## [Try it]
Exact reproduction required: the lines below from the line with "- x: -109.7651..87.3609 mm" to the line with "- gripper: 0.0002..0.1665", both ends included, and no others.

## [Dataset extract]

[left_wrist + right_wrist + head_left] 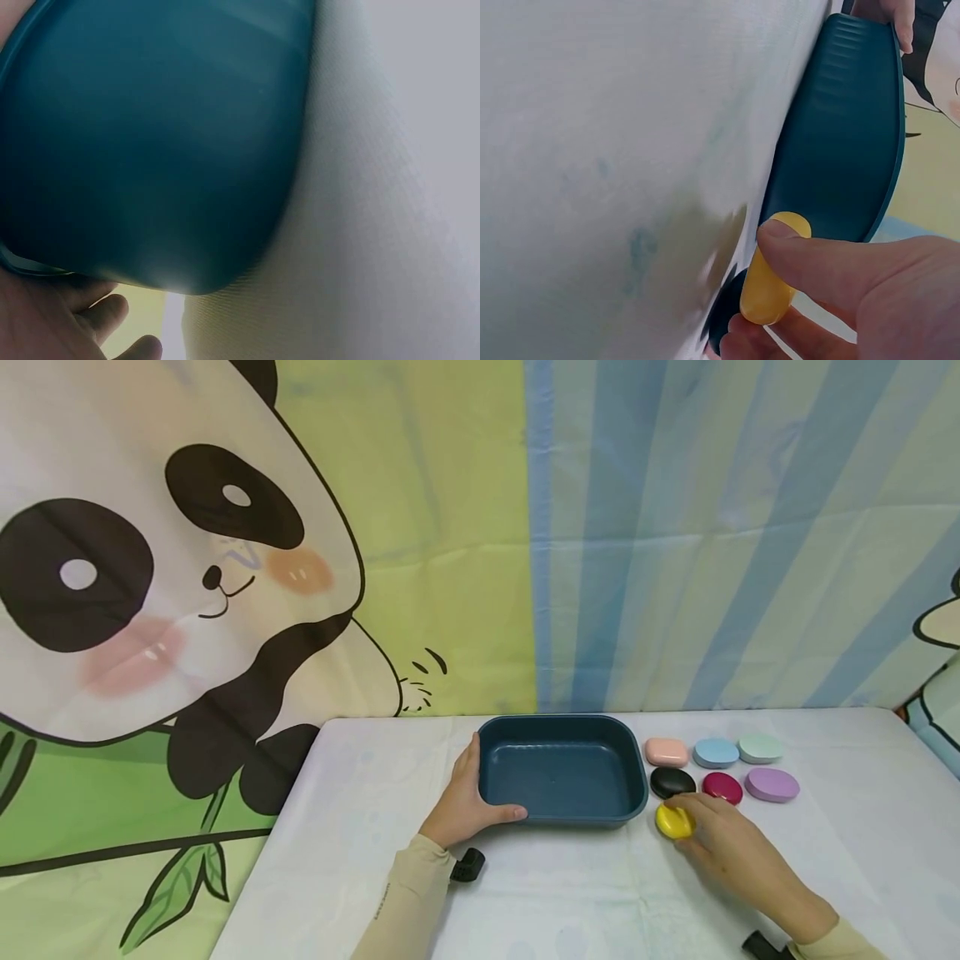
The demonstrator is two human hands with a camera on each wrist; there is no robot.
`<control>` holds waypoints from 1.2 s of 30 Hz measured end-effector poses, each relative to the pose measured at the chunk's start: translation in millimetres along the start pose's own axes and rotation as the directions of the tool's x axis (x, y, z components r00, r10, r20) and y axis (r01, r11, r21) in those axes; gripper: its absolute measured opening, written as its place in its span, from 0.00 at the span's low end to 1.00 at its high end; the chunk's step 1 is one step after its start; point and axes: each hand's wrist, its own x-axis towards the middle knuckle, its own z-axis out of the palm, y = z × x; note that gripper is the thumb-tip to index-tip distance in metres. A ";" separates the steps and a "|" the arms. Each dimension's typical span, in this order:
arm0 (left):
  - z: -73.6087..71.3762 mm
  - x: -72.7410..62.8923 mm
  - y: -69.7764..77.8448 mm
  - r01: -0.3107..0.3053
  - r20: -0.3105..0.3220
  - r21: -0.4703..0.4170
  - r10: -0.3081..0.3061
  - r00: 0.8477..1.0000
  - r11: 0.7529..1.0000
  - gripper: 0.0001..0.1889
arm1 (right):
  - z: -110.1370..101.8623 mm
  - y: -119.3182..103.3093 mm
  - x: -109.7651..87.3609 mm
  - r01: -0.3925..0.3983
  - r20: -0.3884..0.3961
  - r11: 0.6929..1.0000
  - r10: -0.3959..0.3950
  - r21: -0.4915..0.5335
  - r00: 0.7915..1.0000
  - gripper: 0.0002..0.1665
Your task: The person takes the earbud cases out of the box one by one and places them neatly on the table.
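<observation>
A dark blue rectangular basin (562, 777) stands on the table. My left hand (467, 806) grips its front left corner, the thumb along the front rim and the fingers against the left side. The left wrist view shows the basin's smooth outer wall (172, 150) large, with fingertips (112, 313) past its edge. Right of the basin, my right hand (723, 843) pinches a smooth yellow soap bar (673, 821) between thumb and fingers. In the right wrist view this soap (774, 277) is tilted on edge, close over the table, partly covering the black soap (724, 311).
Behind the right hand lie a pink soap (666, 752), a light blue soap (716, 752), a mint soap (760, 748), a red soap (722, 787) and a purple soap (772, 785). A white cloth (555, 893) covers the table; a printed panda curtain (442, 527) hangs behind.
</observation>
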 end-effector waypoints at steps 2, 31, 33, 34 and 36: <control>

## [Worked solution]
  - x: -109.7651..87.3609 mm
  - r01: -0.3925..0.3983
  - r20: -0.3884..0.3961
  - r11: 0.6929..1.0000
  - r10: -0.3959..0.3950
  - r21: -0.4915..0.5335
  - r00: 0.7915..1.0000
  - gripper: 0.0002..0.1665

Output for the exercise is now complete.